Every conversion in DocForge follows a specific pipeline through one or more intermediate representations. The 67 paths are organized into five categories based on the source and target format types:

Document Conversions (14 paths)

Document-to-document conversions use HTML as the primary interchange format. DOCX is parsed to HTML via mammoth.js, PDF text is extracted via pdf.js, RTF control sequences are stripped via regex, and Markdown is rendered via marked. From the HTML intermediate, Turndown generates Markdown, jsPDF generates PDF, and text extraction produces TXT. The full matrix covers DOCX↔PDF↔TXT↔HTML↔MD↔RTF with 14 distinct directional paths.

Spreadsheet Conversions (24 paths)

Spreadsheet conversions center on SheetJS and PapaParse.

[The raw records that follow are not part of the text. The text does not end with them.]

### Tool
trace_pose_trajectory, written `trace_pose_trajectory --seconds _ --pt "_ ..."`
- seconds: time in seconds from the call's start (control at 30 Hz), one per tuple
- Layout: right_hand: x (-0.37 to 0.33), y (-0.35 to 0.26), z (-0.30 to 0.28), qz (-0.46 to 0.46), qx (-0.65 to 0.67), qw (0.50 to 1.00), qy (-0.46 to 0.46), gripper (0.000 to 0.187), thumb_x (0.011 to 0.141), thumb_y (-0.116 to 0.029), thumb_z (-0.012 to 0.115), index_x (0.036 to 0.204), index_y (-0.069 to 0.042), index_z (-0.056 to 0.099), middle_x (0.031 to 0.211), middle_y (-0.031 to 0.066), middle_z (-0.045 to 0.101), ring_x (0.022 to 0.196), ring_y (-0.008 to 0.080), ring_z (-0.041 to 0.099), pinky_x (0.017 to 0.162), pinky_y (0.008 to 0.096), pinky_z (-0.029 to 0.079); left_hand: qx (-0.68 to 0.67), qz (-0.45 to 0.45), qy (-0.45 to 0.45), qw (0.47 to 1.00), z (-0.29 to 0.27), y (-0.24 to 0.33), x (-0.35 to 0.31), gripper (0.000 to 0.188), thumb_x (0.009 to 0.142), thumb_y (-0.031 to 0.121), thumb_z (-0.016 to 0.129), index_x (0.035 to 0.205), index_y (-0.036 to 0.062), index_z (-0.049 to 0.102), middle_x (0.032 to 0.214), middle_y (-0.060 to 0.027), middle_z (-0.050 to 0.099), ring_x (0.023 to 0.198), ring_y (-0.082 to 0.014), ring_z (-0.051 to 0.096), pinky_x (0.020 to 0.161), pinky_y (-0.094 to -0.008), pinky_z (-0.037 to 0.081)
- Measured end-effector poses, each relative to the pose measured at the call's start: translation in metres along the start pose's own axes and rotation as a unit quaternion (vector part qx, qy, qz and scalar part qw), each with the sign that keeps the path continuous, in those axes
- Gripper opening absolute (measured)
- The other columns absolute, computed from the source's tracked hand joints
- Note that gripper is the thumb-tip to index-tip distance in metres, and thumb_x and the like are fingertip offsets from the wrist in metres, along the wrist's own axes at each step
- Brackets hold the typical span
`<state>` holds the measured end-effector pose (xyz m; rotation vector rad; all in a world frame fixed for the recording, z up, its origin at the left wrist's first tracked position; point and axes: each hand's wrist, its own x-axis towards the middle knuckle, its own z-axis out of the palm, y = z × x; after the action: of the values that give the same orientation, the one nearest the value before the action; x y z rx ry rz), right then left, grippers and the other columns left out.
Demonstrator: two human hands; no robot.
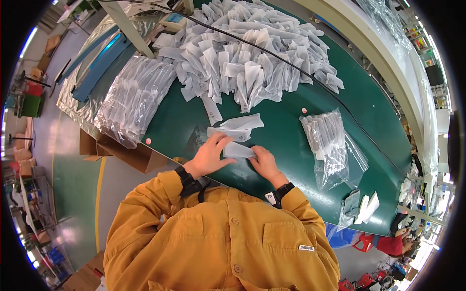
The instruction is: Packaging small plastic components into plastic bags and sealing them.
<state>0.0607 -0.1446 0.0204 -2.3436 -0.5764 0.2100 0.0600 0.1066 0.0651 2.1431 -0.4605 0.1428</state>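
Note:
A small frosted plastic bag [237,150] lies flat between my hands near the table's front edge. My right hand [266,164] pinches its right end between thumb and fingers. At its left end is my left hand [209,156], open, thumb and fingers spread apart, fingertips close to the bag's edge. Just beyond my fingers more frosted bags [238,127] lie loosely overlapped, one with a small dark print. Farther back a large heap of the same bags [262,48] covers the far part of the green table [286,116].
A clear bag packed with frosted bags [136,92] lies left, near a blue bar-shaped device [97,63]. Another filled clear bag [326,145] lies right. Small packets [359,207] sit by the right edge. A black cable [310,75] crosses above. An open carton [131,154] stands below left.

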Motion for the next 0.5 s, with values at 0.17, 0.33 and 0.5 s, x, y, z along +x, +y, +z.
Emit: trace_pose_trajectory --seconds 0.17,0.33,0.5 --pt "-0.005 0.002 -0.009 -0.012 0.049 0.999 0.005 0.027 0.081 -0.015 0.070 0.105 -0.006 0.060 0.095 0.0128 0.064 0.085 0.0350 0.062 0.073 0.0411 0.049 -0.129 -0.187 -0.110 0.968 0.018 0.000 -0.008 0.012 0.087 -0.002 0.062 0.097 0.0007 0.054 0.101 -0.0129 0.058 0.084 -0.0218 0.067 0.073 -0.0301 0.053" --pt "-0.002 0.007 -0.011 -0.008 0.070 0.996 -0.049 0.030 0.081 -0.017 0.071 0.106 -0.007 0.059 0.094 0.0111 0.064 0.085 0.0359 0.062 0.071 0.0417 0.050 -0.298 -0.225 -0.110 0.921 0.029 0.006 -0.016 0.010 0.088 -0.003 0.058 0.094 -0.0005 0.050 0.095 -0.0183 0.059 0.069 -0.0260 0.069 0.071 -0.0306 0.054" --pt "0.002 0.013 -0.001 -0.008 0.041 0.994 -0.098 0.032 0.080 -0.020 0.071 0.107 -0.008 0.059 0.090 0.0107 0.063 0.089 0.0329 0.062 0.079 0.0424 0.047 -0.370 -0.288 -0.011 0.883 0.021 0.006 -0.023 0.012 0.088 -0.003 0.058 0.096 0.0001 0.049 0.099 -0.0131 0.057 0.096 -0.0277 0.066 0.078 -0.0324 0.053"
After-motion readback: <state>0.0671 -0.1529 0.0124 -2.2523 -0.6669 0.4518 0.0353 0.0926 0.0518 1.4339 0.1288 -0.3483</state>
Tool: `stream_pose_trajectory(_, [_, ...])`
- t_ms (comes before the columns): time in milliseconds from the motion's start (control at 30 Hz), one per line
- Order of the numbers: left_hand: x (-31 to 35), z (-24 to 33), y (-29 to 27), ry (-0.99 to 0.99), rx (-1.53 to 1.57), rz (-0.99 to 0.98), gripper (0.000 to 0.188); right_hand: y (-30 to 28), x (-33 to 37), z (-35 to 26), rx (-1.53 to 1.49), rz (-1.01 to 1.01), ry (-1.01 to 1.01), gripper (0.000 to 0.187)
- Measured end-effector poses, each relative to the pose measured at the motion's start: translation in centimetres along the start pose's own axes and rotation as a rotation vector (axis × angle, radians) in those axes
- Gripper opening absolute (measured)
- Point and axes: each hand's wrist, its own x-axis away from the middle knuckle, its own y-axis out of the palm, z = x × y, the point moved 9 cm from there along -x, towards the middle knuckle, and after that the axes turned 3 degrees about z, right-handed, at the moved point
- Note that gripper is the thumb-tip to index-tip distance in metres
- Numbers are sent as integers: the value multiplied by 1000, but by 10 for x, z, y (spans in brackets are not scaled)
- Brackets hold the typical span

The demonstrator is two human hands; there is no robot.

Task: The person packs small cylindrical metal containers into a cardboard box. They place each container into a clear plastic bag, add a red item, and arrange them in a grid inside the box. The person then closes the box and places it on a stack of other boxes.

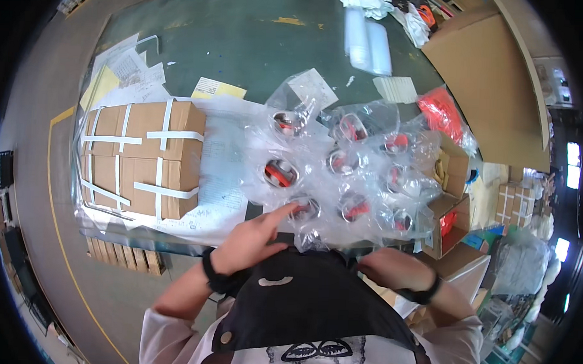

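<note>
Several clear plastic bags lie in rows across the middle of the table, each around a round metal-looking part with red pieces inside. One part with a bright red piece (pixel 279 174) sits at the left of the group. My left hand (pixel 254 240) reaches over the table's near edge. Its index finger is stretched out onto a bagged part (pixel 303 209) in the nearest row, with the thumb apart. My right hand (pixel 388 267) is low by the black apron (pixel 326 292), right of the bags. Its fingers are blurred and partly hidden.
Strapped cardboard boxes (pixel 138 160) stand on the left of the green table (pixel 232 39). Small open cartons (pixel 451 219) and a bag of red pieces (pixel 443 113) are at the right. Behind them rises a large cardboard box (pixel 488 80). Clear plastic rolls (pixel 367 48) lie at the back.
</note>
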Motion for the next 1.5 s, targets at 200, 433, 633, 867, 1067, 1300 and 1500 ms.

XLSX and XLS files are read by SheetJS into a workbook object (first sheet extracted). CSV and TSV are parsed by PapaParse into row arrays. JSON is parsed natively. XML is processed by a recursive tree builder that handles attributes (prefixed with @), text nodes (as #text), and auto-arrays for duplicate sibling elements. From any parsed state, SheetJS writes XLSX, PapaParse-compatible arrays write CSV/TSV, JSON.stringify writes JSON, and a custom XML builder writes XML. The 24 paths cover XLSX↔CSV↔TSV↔JSON↔XML with XLS as an additional input format.

Image Conversions (20 paths)

All image conversions flow through the HTML Canvas API as the universal interchange layer. Source images (PNG, JPG, WebP, BMP, GIF) are drawn onto a canvas element. SVG is rasterized at a default resolution of 800×600 pixels with a white background. From the canvas, toDataURL() or toBlob() exports to the target format. JPG and BMP outputs use a white background fill (since they do not support transparency), and JPEG quality is set to 92%. The 20 paths cover PNG↔JPG↔WebP↔BMP↔GIF bidirectionally, plus SVG→PNG/JPG/WebP/BMP/GIF (SVG is input-only).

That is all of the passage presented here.